Hypersensitivity to rivastigmine or any components of the formulation. History of severe cutaneous reactions to transdermal patches. Concurrent use with other cholinesterase inhibitors. Patients with severe liver impairment. History of drug-induced extrapyramidal symptoms. Untreated urinary tract obstruction or gastrointestinal obstruction.

Possible side effects

Very common (>10%): Nausea, vomiting, diarrhea, dizziness, headache, abdominal pain, decreased appetite

Common (1-10%): Weight loss, dyspepsia, fatigue, insomnia, tremor, sweating, agitation, anxiety, syncope, bradycardia, hypertension

Uncommon (0.1-1%): Peptic ulcer, gastrointestinal bleeding, urinary tract infection, depression, hallucinations, extrapyramidal symptoms, skin reactions (with patch)

Rare (<0.1%): Seizures, pancreatitis, hepatic enzyme elevations, severe vomiting with esophageal rupture

Drug interaction

Anticholinergic agents: Reduced efficacy of both medications Cholinergic agents: Additive effects, increased side effects Beta-blockers: Enhanced bradycardic effect Neuromuscular blocking agents: Prolonged neuromuscular blockade NSAIDs: Increased risk of gastrointestinal bleeding Metoclopramide: May exacerbate extrapyramidal symptoms Paroxetine: Increased rivastigmine concentrations

Missed dose

If a dose is missed, take it as soon as remembered unless it is almost time for the next dose. Do not double the dose to make up for a missed one. For transdermal patches, apply a new patch as soon as remembered and continue with regular schedule. If a patch falls off, apply a new patch to a different site and continue with original change schedule.

Overdose

Symptoms: Severe nausea, vomiting, salivation, sweating, bradycardia, hypotension, respiratory depression, seizures, muscle weakness

Management: Discontinue medication immediately. Provide supportive care including intravenous fluids.
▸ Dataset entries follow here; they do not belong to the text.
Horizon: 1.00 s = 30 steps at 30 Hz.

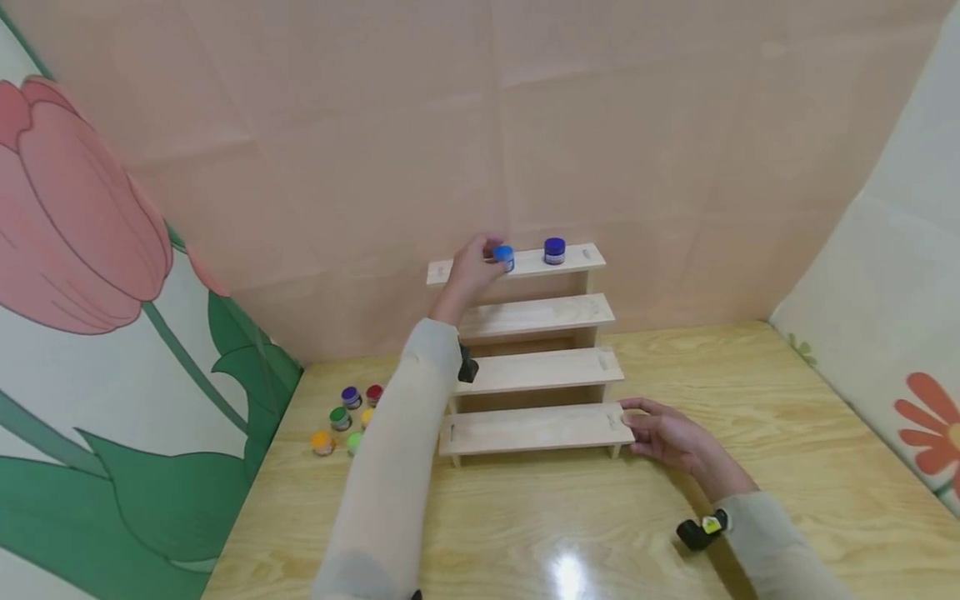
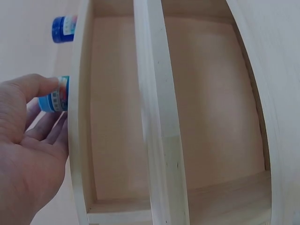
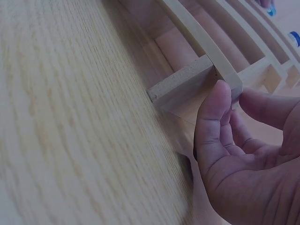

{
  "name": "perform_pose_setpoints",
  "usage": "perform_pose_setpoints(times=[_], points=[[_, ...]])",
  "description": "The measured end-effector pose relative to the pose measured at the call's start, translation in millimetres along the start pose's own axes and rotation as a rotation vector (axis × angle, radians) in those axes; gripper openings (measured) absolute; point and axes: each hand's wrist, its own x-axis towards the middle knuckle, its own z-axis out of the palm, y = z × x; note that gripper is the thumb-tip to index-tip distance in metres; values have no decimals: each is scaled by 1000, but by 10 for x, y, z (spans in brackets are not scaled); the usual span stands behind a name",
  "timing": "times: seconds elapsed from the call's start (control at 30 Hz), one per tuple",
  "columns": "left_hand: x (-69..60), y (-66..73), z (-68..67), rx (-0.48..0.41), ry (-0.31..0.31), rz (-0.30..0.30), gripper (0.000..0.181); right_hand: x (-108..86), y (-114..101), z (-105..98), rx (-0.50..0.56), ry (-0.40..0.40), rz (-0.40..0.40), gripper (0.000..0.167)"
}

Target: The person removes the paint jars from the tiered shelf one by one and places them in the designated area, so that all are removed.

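On the top step of a pale wooden four-tier rack (image 1: 540, 425), my left hand (image 1: 474, 271) holds a small light-blue-lidded paint jar (image 1: 504, 257) between thumb and fingers. In the left wrist view the jar (image 2: 57, 96) lies sideways in the picture, its base at the step's edge. To its right on the same step stands a dark blue paint jar (image 1: 554, 251). My right hand (image 1: 667, 435) pinches the right end of the lowest step; the right wrist view shows thumb and fingertips on that board's corner (image 3: 229, 82).
Several more paint jars stand on the wooden table (image 1: 525, 517) left of the rack, among them an orange one (image 1: 322, 442), a green one (image 1: 340, 418) and a purple one (image 1: 351, 397). My left forearm partly covers this group. Behind the rack rises a pinkish backdrop (image 1: 360, 167).
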Motion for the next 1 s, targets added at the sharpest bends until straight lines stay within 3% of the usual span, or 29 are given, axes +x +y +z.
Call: perform_pose_setpoints(times=[0.2,0.4,0.67,0.83,1.0], points=[[18,30,0,27,7,-11,45,26,-22,13,-13,3,-1,23],[-41,57,-68,57,33,-2,45,31,-29,27,-6,3,7,23],[-223,139,-248,108,39,50,45,52,-57,14,1,4,-1,23],[-367,91,-372,141,37,53,46,49,-53,-2,-3,6,4,23],[-505,29,-510,94,12,47,47,42,-57,-22,1,9,3,23]])
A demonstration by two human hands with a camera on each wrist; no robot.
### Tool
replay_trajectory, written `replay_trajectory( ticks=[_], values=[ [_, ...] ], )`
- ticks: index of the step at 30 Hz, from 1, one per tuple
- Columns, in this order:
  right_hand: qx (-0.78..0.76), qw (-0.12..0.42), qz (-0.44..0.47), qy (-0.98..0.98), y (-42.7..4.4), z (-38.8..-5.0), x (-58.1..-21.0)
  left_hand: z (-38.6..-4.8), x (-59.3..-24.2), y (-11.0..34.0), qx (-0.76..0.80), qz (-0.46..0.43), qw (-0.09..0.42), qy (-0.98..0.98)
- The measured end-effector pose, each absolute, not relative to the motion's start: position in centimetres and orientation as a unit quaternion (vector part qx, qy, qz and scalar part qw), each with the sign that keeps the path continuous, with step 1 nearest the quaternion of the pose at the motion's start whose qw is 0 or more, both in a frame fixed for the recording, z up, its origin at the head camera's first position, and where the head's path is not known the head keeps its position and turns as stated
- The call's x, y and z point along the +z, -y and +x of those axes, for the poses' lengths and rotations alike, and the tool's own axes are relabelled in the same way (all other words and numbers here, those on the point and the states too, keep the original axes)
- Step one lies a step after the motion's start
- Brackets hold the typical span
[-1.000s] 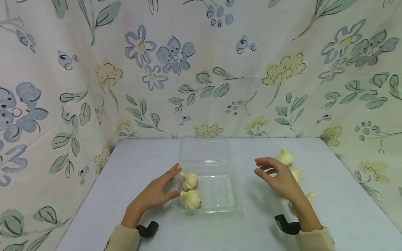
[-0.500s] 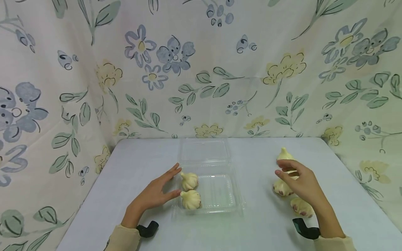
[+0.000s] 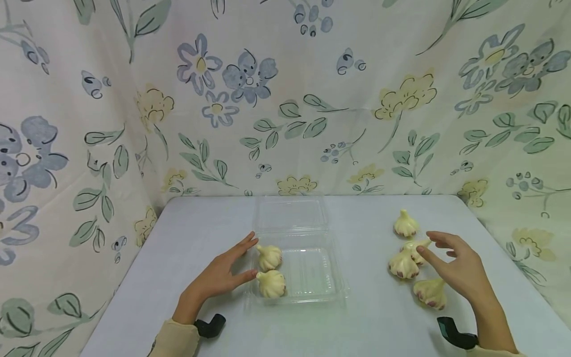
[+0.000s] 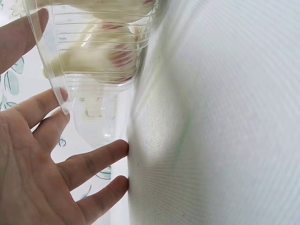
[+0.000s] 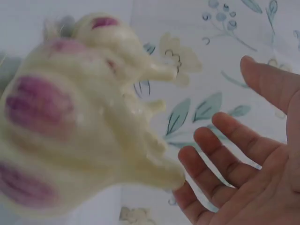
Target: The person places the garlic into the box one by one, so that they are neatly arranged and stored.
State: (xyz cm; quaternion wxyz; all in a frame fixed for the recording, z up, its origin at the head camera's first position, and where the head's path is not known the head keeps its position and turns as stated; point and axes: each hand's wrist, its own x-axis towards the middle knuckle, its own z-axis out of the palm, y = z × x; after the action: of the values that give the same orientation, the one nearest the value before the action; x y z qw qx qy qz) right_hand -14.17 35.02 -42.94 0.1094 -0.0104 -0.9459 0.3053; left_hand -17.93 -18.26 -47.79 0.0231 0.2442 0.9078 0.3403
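My left hand [image 3: 220, 272] rests at the left side of a clear plastic box [image 3: 308, 300], thumb and fingers spread. In the left wrist view its fingertips touch the box's rim [image 4: 44, 61], and two other fingertips meet the tabletop. Two garlic bulbs [image 3: 271, 284] lie in the left part of the box, one behind the other. My right hand [image 3: 464, 267] hovers empty at the right, fingers relaxed and apart, beside several loose garlic bulbs [image 3: 403, 265]. Nearest to it is a bulb [image 3: 430, 293] with its stem toward the palm; in the right wrist view a large bulb [image 5: 65, 136] shows purple patches.
The box's transparent lid [image 3: 291, 213] lies folded back behind it. A white table [image 3: 370, 317] carries everything, its far edge against a floral cloth [image 3: 294, 144]. One garlic bulb [image 3: 406, 224] sits farther back than the other loose ones.
My right hand has moved to the right, passing over the loose garlic bulbs and uncovering them. The left hand and the box have stayed in place.
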Motion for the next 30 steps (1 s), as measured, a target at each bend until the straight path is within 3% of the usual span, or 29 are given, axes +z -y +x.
replay_trajectory(
  ticks=[7,21,30],
  values=[
    [0.319,-0.018,-0.022,0.947,-38.2,-13.5,-44.0,-18.0,-47.8,18.2,0.337,0.246,0.022,-0.909],
    [0.426,-0.199,0.020,0.883,-41.4,-13.2,-46.9,-18.1,-47.9,18.4,0.337,0.245,0.025,-0.909],
    [0.470,-0.268,0.055,0.839,-42.0,-13.1,-47.5,-18.1,-48.0,18.3,0.339,0.246,0.023,-0.908]
  ],
)
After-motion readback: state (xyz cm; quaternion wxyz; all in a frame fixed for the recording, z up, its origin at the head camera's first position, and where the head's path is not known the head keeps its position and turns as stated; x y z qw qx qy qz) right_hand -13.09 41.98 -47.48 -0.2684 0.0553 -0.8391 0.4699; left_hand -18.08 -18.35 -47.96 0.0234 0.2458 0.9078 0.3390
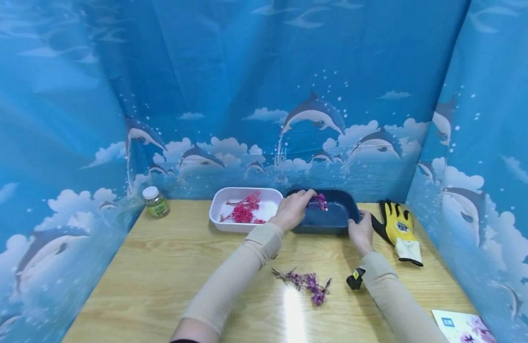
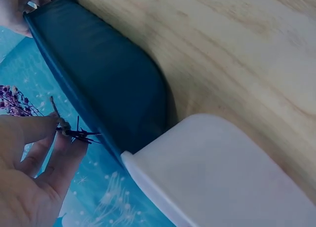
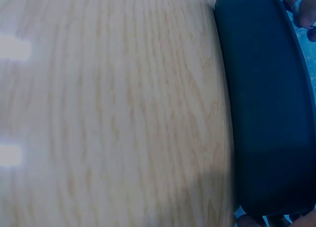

Atropine may be used as an antidote, with initial dose of 0.03 mg/kg IV, titrated to effect. Monitor cardiac function continuously. Symptomatic treatment for gastrointestinal effects. Dialysis not effective due to high protein binding.

Storage

Store at room temperature (15-30°C). Keep in original container, tightly closed. Protect from moisture. Do not freeze. Keep transdermal patches in sealed pouch until use. Keep out of reach of children and pets. Do not use beyond expiration date. Dispose of used patches by folding adhesive sides together and discarding in household trash.

Disclaimer

This information is for educational purposes only and does not constitute medical advice. Exelon is a prescription medication that must be used under the supervision of a qualified healthcare professional. Individual results may vary. Always follow your healthcare provider’s instructions regarding dosage and administration. Report any adverse effects to your physician immediately. Not all possible interactions or side effects are listed here.

Reviews

Clinical studies demonstrate that Exelon provides statistically significant improvements in cognitive function, activities of daily living, and global functioning compared to placebo. Many patients and caregivers report improved quality of life and slower symptom progression. The transdermal formulation is particularly noted for improved gastrointestinal tolerability. However, individual responses vary, and some patients may not experience significant benefits or may discontinue due to side effects. Long-term studies show maintained efficacy with appropriate dose titration and management.